▸ **Problem**: With both ends included, repeat exactly the lines of the entries below from the one containing "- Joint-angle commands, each" down to the one containing "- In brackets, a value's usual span", and no others.

▸ **Records for this task**:

== Segment start ==

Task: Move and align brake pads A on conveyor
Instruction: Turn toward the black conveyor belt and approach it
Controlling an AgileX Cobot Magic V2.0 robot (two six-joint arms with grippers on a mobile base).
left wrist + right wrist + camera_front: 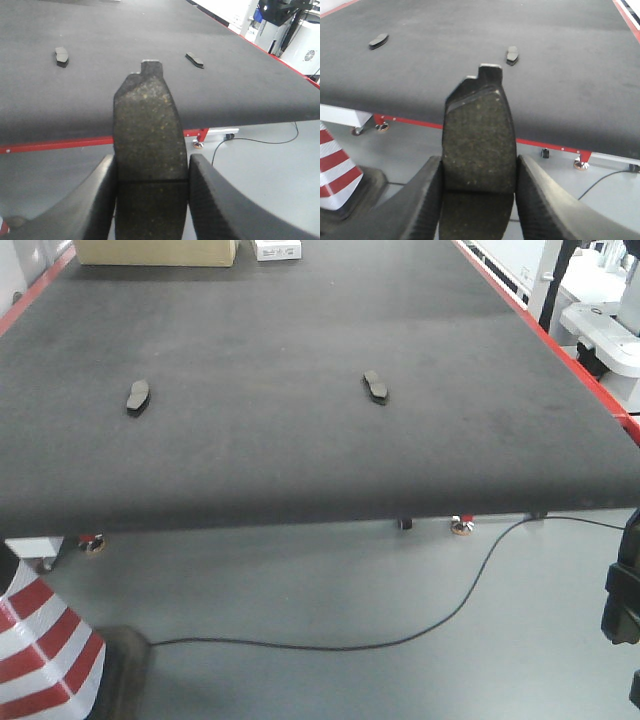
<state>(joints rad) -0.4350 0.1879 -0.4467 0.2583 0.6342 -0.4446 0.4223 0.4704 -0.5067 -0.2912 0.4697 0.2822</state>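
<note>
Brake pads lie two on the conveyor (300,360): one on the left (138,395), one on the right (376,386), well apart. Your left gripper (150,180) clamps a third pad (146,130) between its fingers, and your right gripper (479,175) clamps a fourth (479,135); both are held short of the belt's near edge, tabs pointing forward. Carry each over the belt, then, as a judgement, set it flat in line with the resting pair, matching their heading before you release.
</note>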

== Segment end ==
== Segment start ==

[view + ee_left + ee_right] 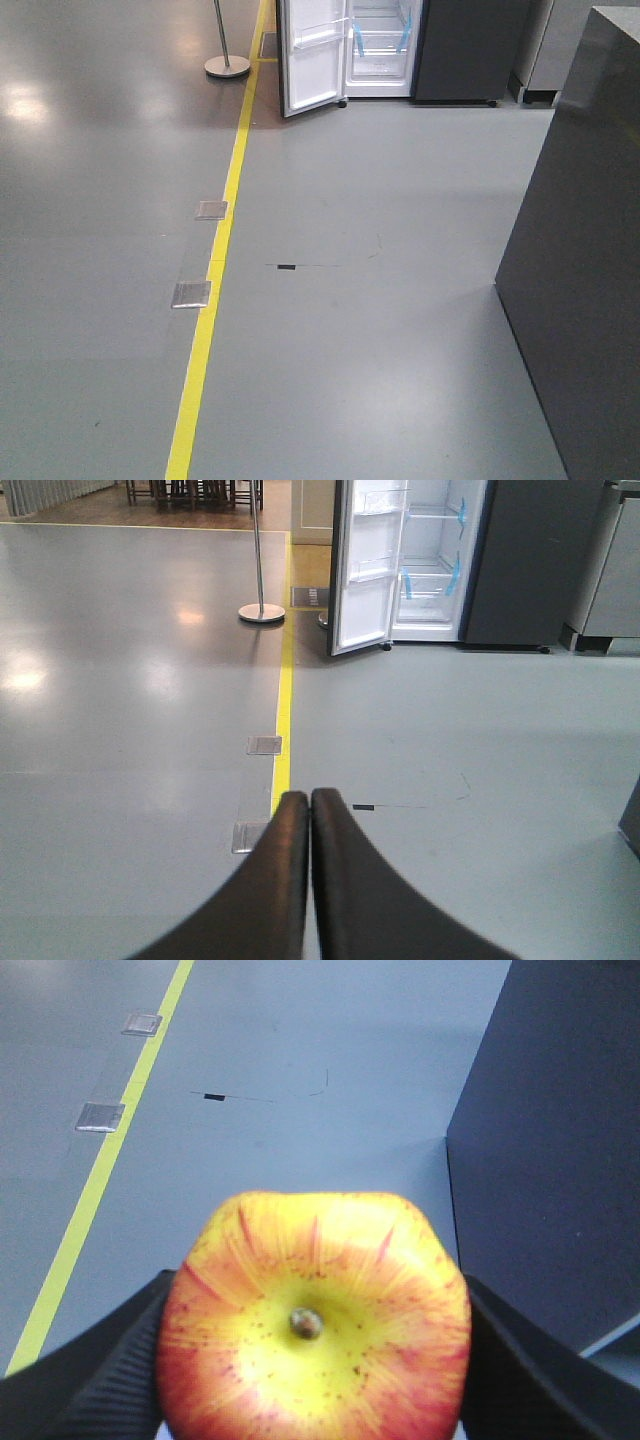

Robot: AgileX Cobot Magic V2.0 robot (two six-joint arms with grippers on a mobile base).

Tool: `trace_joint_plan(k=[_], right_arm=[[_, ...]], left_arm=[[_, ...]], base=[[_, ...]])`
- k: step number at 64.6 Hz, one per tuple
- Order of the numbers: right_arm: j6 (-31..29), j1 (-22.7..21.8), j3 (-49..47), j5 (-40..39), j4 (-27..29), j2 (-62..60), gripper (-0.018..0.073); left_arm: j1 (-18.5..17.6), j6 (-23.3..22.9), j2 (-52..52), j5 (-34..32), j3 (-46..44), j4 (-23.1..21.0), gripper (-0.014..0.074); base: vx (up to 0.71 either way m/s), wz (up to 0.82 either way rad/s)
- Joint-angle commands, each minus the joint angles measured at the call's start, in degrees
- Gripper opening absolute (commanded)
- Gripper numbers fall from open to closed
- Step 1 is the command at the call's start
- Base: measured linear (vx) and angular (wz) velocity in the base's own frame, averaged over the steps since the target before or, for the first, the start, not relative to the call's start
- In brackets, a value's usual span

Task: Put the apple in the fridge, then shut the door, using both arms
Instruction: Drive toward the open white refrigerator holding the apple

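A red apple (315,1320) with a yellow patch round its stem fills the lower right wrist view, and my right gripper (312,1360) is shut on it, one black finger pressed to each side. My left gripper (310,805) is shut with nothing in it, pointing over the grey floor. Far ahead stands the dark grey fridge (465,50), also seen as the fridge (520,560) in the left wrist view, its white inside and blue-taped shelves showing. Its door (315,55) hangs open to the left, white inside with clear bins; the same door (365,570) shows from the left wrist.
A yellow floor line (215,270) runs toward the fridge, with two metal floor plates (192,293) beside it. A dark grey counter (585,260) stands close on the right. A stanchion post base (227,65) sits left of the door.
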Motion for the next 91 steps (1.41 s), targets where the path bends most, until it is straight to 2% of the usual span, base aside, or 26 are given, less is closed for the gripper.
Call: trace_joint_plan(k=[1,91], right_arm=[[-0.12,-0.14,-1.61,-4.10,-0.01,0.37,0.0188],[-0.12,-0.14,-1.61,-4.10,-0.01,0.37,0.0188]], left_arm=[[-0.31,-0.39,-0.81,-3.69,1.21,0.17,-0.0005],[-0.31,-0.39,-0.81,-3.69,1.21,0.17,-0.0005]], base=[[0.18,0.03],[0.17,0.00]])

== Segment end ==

▸ **Answer to the exercise**:
- Joint-angle commands, each minus the joint angles measured at the call's start, in degrees
- Gripper opening absolute (commanded)
- Gripper numbers fall from open to closed
- Step 1 is the command at the call's start
- Base: measured linear (vx) and angular (wz) velocity in the base's own frame, averaged over the steps since the target before or, for the first, the start, not relative to the call's start
- In brackets, a value's usual span

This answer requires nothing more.